Dear Mr. Woody Allen,
Allow me to give you some perspective on this letter and myself. I received a university degree in Psychology from Western Washington University in 1984, in the division of Awareness and Reasoning, with a concentration in Phenomenology. Along with that I study cinema and focused on Hitchcock, Kubrick and of course, your esteemed self.
I grew up watching the European Auteur directors, Truffaut and those, loving their works. Also Kurosawa of course, Tarkovsky and so on. Our local PBS station in the 1960s had on many European films, Monty Python and British shows. It was like growing up in a cinema class in some ways back then. No one I knew were watching films like that back then. But then, I was watching 1950s detective shows, Perry Mason and such as a five year old when no one was watching what I was putting on TV, or I would try to watch when no one was looking and I was supposed to be in bed.
I have enjoyed watching your career from before I even knew I was watching your career. Thank you for that. Later, I loved Sleeper and saw it many times until I had access to watch all your other works. I surveyed your films and after Sleeper I saw Bananas, Take the Money and Run.
Then, when I saw Love and Death I had graduated from fan to serious fan and student of your works. Eventually Annie Hall came out and was well praised as it deserved. Then there are your books, interviews, and so on. As for your private life, I have always tried to avoid passing judgement on those in the public eye, for what I do not intimately have knowledge of.
My beloved and late grandmother had despised Charlie Chaplin whom I loved.

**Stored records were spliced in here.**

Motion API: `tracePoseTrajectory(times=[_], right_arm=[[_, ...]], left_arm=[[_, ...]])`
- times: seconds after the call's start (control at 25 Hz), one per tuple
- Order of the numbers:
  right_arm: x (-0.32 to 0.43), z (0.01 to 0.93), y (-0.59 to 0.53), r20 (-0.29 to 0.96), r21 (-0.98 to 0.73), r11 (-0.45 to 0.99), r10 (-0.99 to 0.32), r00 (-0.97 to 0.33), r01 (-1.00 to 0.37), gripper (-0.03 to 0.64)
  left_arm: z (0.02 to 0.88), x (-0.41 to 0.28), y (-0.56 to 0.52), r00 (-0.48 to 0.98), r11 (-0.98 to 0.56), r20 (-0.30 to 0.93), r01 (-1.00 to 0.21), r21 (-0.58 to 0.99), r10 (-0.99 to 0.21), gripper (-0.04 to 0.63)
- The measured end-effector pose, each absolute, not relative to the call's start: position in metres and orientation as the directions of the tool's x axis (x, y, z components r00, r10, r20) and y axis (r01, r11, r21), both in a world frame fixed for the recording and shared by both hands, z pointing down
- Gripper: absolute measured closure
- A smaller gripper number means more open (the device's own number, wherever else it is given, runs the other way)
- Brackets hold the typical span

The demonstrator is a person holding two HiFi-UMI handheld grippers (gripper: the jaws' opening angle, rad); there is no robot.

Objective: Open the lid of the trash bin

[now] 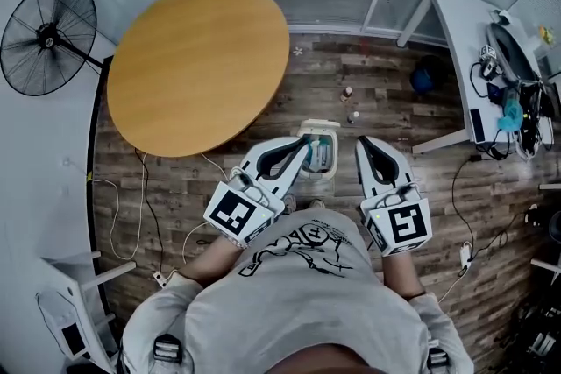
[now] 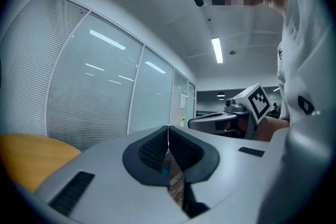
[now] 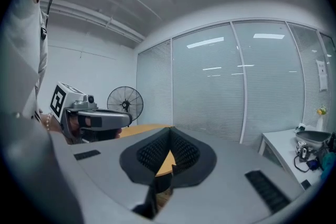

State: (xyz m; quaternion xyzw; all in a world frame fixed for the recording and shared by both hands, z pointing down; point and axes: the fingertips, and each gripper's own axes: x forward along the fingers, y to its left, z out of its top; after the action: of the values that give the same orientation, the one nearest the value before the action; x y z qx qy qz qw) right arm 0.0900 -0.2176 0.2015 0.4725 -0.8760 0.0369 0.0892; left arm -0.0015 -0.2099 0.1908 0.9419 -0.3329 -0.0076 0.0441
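Observation:
A small white trash bin (image 1: 321, 151) stands on the wooden floor just in front of my feet; something teal shows inside its rim, and I cannot tell how its lid stands. My left gripper (image 1: 306, 145) points down with its tip over the bin's left edge, jaws shut and empty. My right gripper (image 1: 362, 143) hangs just right of the bin, apart from it, also shut with nothing held. In the left gripper view the left gripper (image 2: 168, 131) has its pads pressed together. The right gripper view shows my right gripper (image 3: 169, 132) the same way. The bin does not show in either gripper view.
A round wooden table (image 1: 197, 66) stands at the back left of the bin, with a floor fan (image 1: 48, 38) beyond it. A white desk (image 1: 469, 48) with cables is at the right. Small bottles (image 1: 349, 94) and power cords (image 1: 131, 215) lie on the floor. A white chair (image 1: 74, 293) is at lower left.

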Motion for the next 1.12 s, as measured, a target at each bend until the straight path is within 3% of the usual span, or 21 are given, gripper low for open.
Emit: tracePoseTrajectory(times=[1.12], right_arm=[[0.101, 0.155, -0.206, 0.131, 0.02, 0.556, -0.825, -0.549, -0.831, 0.612]], left_arm=[[0.143, 0.007, -0.197, 0.766, -0.768, -0.055, -0.637, 0.071, -0.64, 0.575]])
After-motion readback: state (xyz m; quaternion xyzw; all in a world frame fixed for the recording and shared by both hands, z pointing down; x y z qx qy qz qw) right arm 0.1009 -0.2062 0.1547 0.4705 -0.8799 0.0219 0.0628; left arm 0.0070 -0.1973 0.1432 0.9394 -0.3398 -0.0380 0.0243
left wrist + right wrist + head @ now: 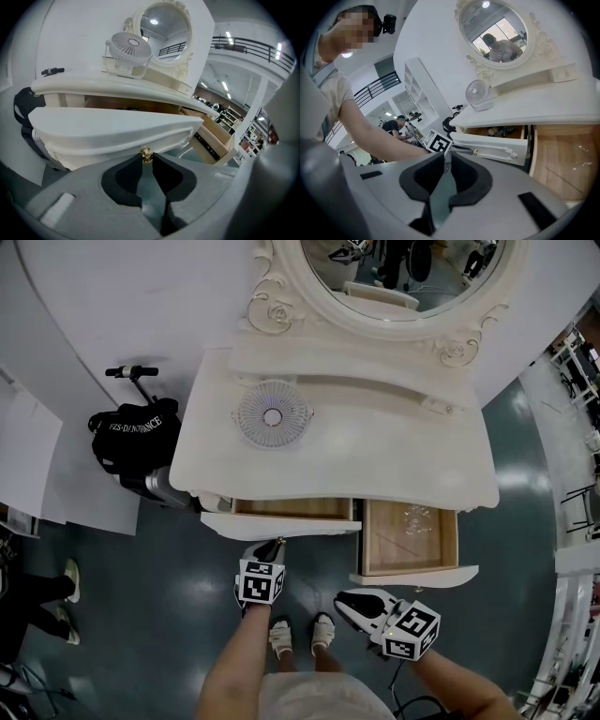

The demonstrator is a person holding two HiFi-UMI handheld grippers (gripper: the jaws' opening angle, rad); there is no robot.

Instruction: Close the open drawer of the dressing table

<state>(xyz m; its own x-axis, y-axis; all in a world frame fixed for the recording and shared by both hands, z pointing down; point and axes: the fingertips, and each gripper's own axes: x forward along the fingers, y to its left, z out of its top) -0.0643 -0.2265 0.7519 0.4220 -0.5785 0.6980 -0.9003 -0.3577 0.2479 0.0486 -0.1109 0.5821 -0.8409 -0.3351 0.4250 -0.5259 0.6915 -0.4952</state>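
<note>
The white dressing table [375, 465] has two open drawers. The left drawer [281, 524] stands out a little; the right drawer [384, 545] stands out much further. My left gripper [277, 545] is at the left drawer's front. In the left gripper view, its jaws [146, 157] are pinched on the small gold knob [146, 152] under the drawer's white front [117, 129]. My right gripper [340, 600] hangs in front of the table between the drawers, apart from both. Its jaws [446, 157] are together with nothing in them, and it looks toward the left drawer [492, 147] and the right drawer [562, 159].
A white fan [272, 415] stands on the tabletop under the oval mirror [403, 277]. A black bag [136, 437] and a scooter handle sit left of the table. My feet [300, 634] are on the dark floor. A small clear object [417, 518] lies in the right drawer.
</note>
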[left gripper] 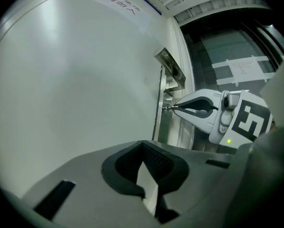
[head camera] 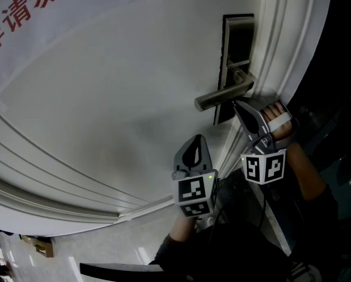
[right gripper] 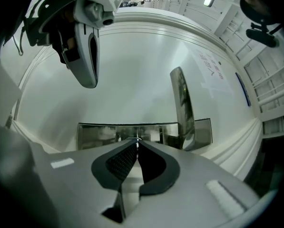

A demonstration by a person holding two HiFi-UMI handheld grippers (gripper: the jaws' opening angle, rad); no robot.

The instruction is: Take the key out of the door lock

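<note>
A dark metal lock plate [head camera: 238, 46] with a lever handle [head camera: 222, 94] sits on the white door [head camera: 116, 98]. My right gripper [head camera: 236, 103] reaches in just under the handle, tips at the plate. In the left gripper view its tips [left gripper: 172, 108] are pinched on the small key [left gripper: 167, 108], which stands out from the plate. In the right gripper view its jaws [right gripper: 137, 141] are shut at the plate [right gripper: 99, 132], with only a sliver of key showing. My left gripper [head camera: 196, 138] hangs shut and empty, lower left and clear of the lock.
A paper sign with red characters [head camera: 22, 10] covers the door's upper left. The white moulded door frame [head camera: 281, 46] runs right of the lock, with dark glass [left gripper: 237, 56] beyond it. A hand [head camera: 276, 115] holds the right gripper.
</note>
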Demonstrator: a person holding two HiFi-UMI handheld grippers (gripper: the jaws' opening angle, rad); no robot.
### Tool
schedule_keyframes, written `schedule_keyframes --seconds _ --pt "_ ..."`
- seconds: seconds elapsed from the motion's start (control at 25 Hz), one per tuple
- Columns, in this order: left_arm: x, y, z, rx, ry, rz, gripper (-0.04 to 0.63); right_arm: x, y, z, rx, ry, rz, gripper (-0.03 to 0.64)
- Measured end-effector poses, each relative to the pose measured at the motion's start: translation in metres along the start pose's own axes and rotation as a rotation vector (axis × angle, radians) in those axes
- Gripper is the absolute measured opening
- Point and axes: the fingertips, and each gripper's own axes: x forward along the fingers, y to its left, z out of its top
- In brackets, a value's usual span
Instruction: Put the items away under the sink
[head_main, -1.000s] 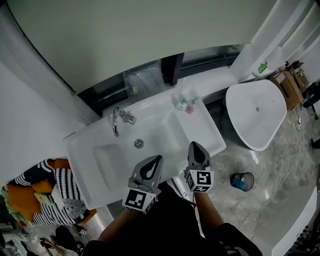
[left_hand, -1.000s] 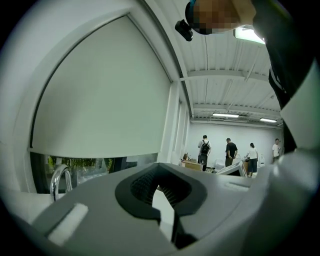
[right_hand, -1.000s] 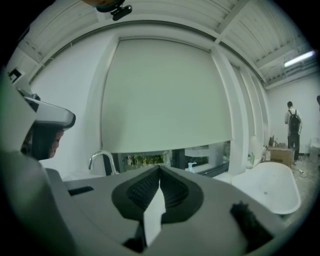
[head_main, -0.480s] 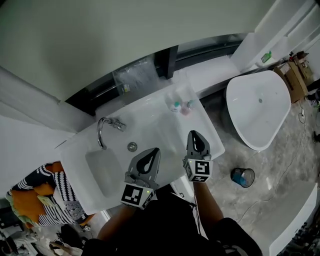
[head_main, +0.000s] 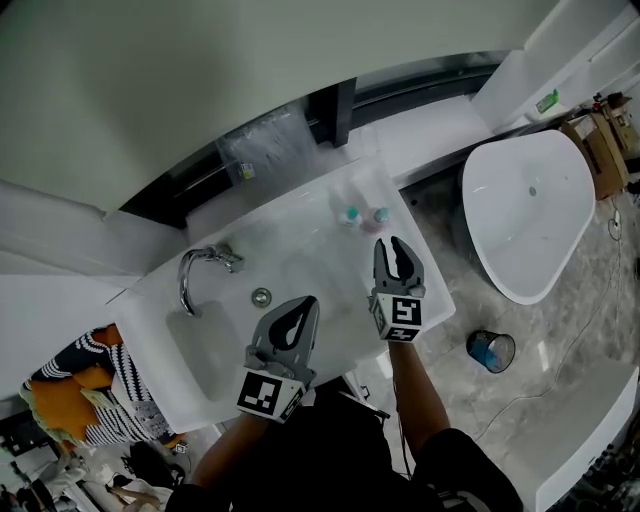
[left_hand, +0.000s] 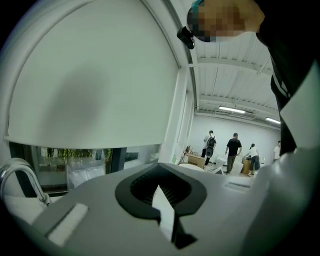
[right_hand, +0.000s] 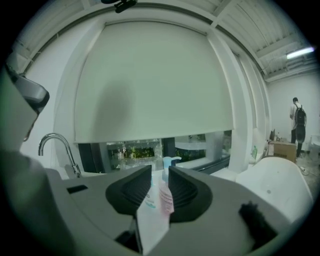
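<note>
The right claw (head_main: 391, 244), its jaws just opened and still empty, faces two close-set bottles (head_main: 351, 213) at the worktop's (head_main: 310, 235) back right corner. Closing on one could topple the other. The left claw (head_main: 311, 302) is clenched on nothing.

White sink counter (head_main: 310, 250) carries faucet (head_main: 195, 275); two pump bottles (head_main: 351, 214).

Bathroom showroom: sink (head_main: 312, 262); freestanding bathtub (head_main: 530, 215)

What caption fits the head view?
Right gripper, jaws just opened with nothing between, points at two bottles on the sink counter.
</note>
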Motion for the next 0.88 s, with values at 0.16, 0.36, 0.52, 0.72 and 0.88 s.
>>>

Incorrectly too, as it turned out all for a mistaken understanding of his life and intentions, from poor media attention and mere hearsay. From that point on as a child when I discovered that, I tried to separate an artist from their art. Otherwise we might have no artists.
I saw your film Interiors at a theater in Seattle in 1992. It wasn't a full crowd but mostly people my age or older at the time and more than a few couples. I remember several times bursting out loud in laughter in my understanding of hat you were doing as a filmmaker. Even though it was irritating to some of the audience, especially the couple in front of me. I tried to curb my enjoyment but it was difficult. I felt I was understanding too much to contain it merely by watching.
I tried briefly to explain to the couple in front of me the last time I exclaimed aloud at a particularly excellent shot of yours but they didn't seem to get it. I felt I was seeing what you were doing beyond the story with the references, the homages to Ingmar Bergman, shots that tweaked my mind and memory and instilled in me a sense almost of glee.
However, I didn't get the feeling that day that anyone else in that audience was seeing what I was seeing. But then I had paid attention to cinema, studied it, studied you, and felt I got more than my money's worth that day. And they were probably just there to see a good film.
No, I was not on drugs. I was on a good education, I was on the excitement of seeing beauty in film and motion.
So for that, I thank you. I thank you for all of that and so much more over these many years.